— Ну вот что, Брекенридж, больше я этого терпеть не хочу. Я устала. За пять недель у меня в общей сложности не было и двенадцати часов отдыха. Завтра попрошу доктора Гиллиза, чтобы он прислал миссис Хаузермен ухаживать за тобой. Ты нарочно стараешься меня мучить, но от этого только хуже тебе самому. Меня ты не замучаешь, Брекенридж. А себе причинишь непоправимый вред.
— Так скажи мне по-честному, и больше мы к этому возвращаться не будем.
— Если ты мне не веришь, так и разговаривать не к чему. Если двадцать четыре года супружеской жизни не научили тебя хотя бы уважению к своей жене, мне тут около тебя нечего делать.
— Куда ты, куда?
— Я пойду прилягу в гостиной, Брекенридж. Если тебе что-нибудь понадобится, позвони в колокольчик. Но не вздумай звать меня для того, чтобы снова начинать эти вздорные разговоры. В четыре я принесу тебе кашу.
Но именно в силу этих двадцати четырех лет супружеской жизни нельзя было допускать проявлений независимости с ее стороны. Уйти из комнаты — это все, чем она могла отплатить ему, единственная доступная ей форма наказания; но она не вправе наказывать его. Колокольчик звонил бешено, не смолкая. И она сдалась. Она вернулась в свое кресло под зеленым просвечивающим абажуром. Самым тягостным для нее в этот период было отсутствие всяких знаков духовного общения — но, быть может, и самым интересным тоже. Она нимало не сомневалась, что за грубостью его поведения кроется внутренняя борьба духа. Жестокость и лицемерие
Доктор Хантер предписал Лансингу есть через каждые четыре часа.
Ровно в четыре она принесла ему кашу. До начала того периода, о котором говорилось выше, эта тарелка каши словно бы на какое-то время сближала их. Это тоже была своего рода игра. Юстэйсия, как могла, сдабривала унылую еду, посыпала щепоткой корицы или тертой лимонной цедры. Клала две-три изюминки внутрь. Добавляла несколько капель хересу. Но теперь с этой игрой было покончено.
— А может, ты вовсе не ради церковной службы ездишь в Форт-Барри? А может, весь город давно уже судачит о тебе — о тебе и докторе Хантере.
Сидя в кресле, она то и дело оглядывалась на стеклянную дверь, ведущую в сад. Потом вдруг вскочила и стремительным шагом вышла в холл. На ступеньках лестницы сидела Фелиситэ.

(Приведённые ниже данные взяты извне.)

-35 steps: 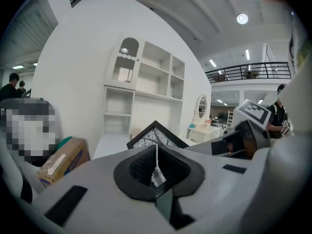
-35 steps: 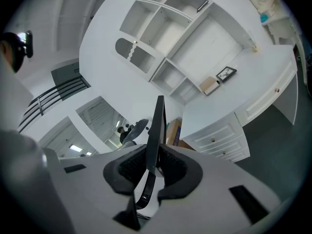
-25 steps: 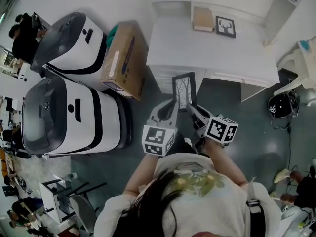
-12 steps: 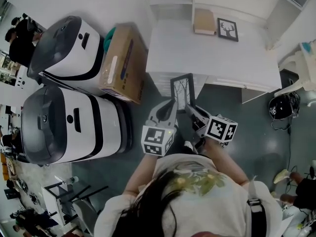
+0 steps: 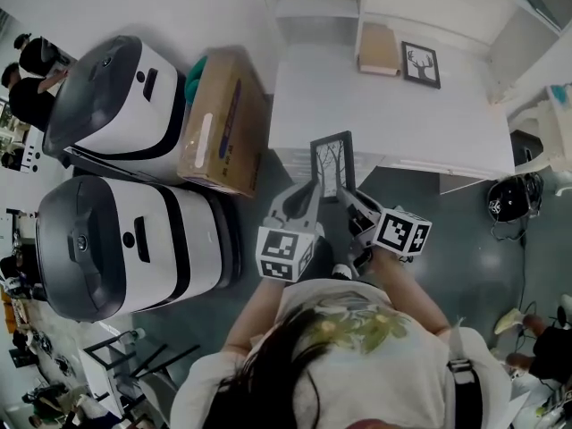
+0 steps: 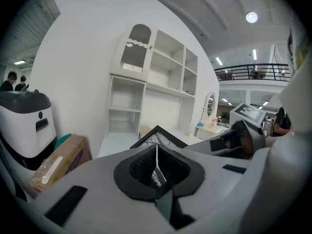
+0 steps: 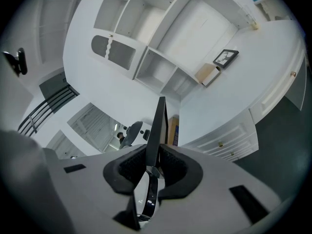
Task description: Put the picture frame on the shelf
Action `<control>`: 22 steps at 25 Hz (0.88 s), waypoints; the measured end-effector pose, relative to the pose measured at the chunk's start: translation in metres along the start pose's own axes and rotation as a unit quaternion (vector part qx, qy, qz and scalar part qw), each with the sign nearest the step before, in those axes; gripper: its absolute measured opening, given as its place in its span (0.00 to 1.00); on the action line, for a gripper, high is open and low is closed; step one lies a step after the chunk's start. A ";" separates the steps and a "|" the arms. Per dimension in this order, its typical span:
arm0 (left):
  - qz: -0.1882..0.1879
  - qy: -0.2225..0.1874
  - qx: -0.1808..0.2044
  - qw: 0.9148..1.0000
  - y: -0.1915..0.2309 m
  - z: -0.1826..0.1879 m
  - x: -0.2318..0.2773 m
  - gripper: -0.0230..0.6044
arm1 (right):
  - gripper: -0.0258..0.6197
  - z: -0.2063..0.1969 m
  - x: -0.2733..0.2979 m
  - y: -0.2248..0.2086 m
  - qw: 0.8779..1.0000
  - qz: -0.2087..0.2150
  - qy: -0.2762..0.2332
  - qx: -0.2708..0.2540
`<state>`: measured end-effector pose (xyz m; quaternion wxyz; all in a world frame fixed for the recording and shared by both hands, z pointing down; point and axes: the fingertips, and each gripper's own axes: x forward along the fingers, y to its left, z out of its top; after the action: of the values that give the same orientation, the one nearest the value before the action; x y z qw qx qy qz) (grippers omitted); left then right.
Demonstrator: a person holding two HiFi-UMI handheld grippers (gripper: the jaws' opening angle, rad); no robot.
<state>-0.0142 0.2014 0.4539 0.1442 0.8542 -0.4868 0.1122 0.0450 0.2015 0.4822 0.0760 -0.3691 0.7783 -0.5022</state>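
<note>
A black picture frame (image 5: 332, 162) with a bare-tree print stands upright in front of me, held by its lower edge between both grippers. My left gripper (image 5: 313, 189) is shut on its lower left part, with the frame's corner (image 6: 158, 134) rising above the jaws. On its lower right part my right gripper (image 5: 344, 195) is shut, and the frame (image 7: 157, 126) shows edge-on there. The frame's top overlaps the front edge of a white counter (image 5: 384, 105). White open shelves (image 5: 308, 7) rise behind the counter and stand empty (image 6: 124, 111).
A deer-print frame (image 5: 420, 64) and a tan box (image 5: 379, 48) sit at the counter's back. A cardboard box (image 5: 223, 119) and two large white-and-black machines (image 5: 125, 79) stand at left. A black helmet (image 5: 509, 195) lies on the floor at right. People are at the far left.
Both grippers keep their hold on the frame. It has come slightly nearer the counter, its top now over the front edge.
</note>
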 end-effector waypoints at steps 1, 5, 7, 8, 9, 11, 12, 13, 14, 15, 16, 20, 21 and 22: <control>-0.001 0.000 0.000 1.000 0.004 0.002 0.004 0.10 | 0.18 0.004 0.005 0.000 1.000 -0.001 -0.001 0.000; -0.008 -0.002 0.003 1.000 0.019 0.012 0.017 0.10 | 0.18 0.017 0.024 -0.001 1.000 -0.003 -0.006 0.005; -0.010 -0.002 0.004 1.000 0.027 0.016 0.022 0.10 | 0.18 0.022 0.034 0.000 1.000 -0.004 -0.009 0.007; -0.011 -0.003 0.004 1.000 0.031 0.018 0.024 0.10 | 0.18 0.024 0.039 0.001 1.000 -0.004 -0.010 0.008; -0.012 -0.003 0.004 1.000 0.035 0.020 0.026 0.10 | 0.18 0.027 0.043 0.001 1.000 -0.004 -0.011 0.008; -0.014 -0.006 0.005 1.000 0.042 0.024 0.029 0.10 | 0.18 0.031 0.050 0.002 1.000 -0.004 -0.015 0.007; -0.015 -0.007 0.006 1.000 0.046 0.026 0.030 0.10 | 0.18 0.033 0.053 0.003 1.000 -0.005 -0.018 0.006; -0.016 -0.009 0.007 1.000 0.049 0.027 0.032 0.10 | 0.18 0.035 0.056 0.003 1.000 -0.006 -0.020 0.006; -0.017 -0.009 0.008 1.000 0.052 0.028 0.033 0.10 | 0.18 0.036 0.059 0.003 1.000 -0.007 -0.021 0.007; -0.018 -0.010 0.008 1.000 0.055 0.029 0.034 0.10 | 0.18 0.035 0.061 0.002 1.000 -0.008 -0.022 0.009; -0.020 -0.010 0.008 1.000 0.057 0.029 0.034 0.10 | 0.18 0.035 0.064 0.002 1.000 -0.009 -0.022 0.011; -0.028 -0.014 0.014 0.999 0.066 0.032 0.038 0.10 | 0.18 0.035 0.071 0.000 0.999 -0.013 -0.029 0.017; -0.031 -0.015 0.015 0.999 0.067 0.033 0.039 0.10 | 0.18 0.035 0.072 -0.001 0.999 -0.014 -0.032 0.019; -0.033 -0.015 0.016 0.999 0.068 0.033 0.040 0.10 | 0.18 0.035 0.073 -0.001 0.999 -0.014 -0.035 0.022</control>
<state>-0.0513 0.1251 0.4456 0.1270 0.8734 -0.4588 0.1024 0.0105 0.1284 0.4842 0.1042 -0.3960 0.7586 -0.5068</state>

— Ступай спать, Фелиситэ. И никогда не слушай того, что твой отец говорит под влиянием боли.
— Я ничего не слушаю, maman. Я тут нарочно села, чтобы помешать слушать Джорджу. А то он иногда часами просиживает на этой лестнице.
Юстэйсия не сдержала судорожного смеха. Взгляд ее рассеянно блуждал по потолку.
— Va te coucher, cherie[66]
.Возвратясь в комнату мужа, она легла на диванчик и рукой прикрыла глаза. Лансинг продолжал монотонно бубнить свое. Она время от времени вставляла короткие реплики, необходимые для поддержания разговора: «Может быть», «Нет!», «Давай переменим тему».
Да. Был другой, которого она полюбила. Но совесть ее оставалась чиста. Она сумела преодолеть свою тоску и свои страдания. Эта любовь была ее венцом, ее наградой. Мысль о ней всегда заставляла ее улыбаться. И часто служила поддержкой, вот как сейчас. Было время, она мучительно допытывалась у себя самой, у ночного неба — безответна ее любовь или, может быть, нет? Теперь это уже не имело значения. Сотни раз она встречалась с ним взглядами. Любовь окружает нас, сказываясь по-разному; она знала — и он ее любит.
Полночь (с субботы 3 мая на воскресенье 4 мая).
— Вот каша.
— Не хочу каши.
— Когда проголодаешься, я ее разогрею.
Пауза. Продолжительная пауза. Юстэйсия теперь знала, что если он на некоторое время умолкает, то это лишь ради эффекта. Он готовится устроить сцену. От природы он был в большой степени актером. Весь тот год, что они прожили в Питтсбурге, Юстэйсия каждую среду ходила на утренники в театр. За пятнадцать центов она покупала билет на галерку, и так продолжалось в течение многих месяцев — покуда беременность не сделала ее появление на людях «неприличным». Она любила театр и одновременно его презирала. Театр очень точно рассчитывает свои эффекты — совсем как теперь Брекенридж. От того, что он пытается ее перехитрить, опередить ее мысли, он становится еще более жалким.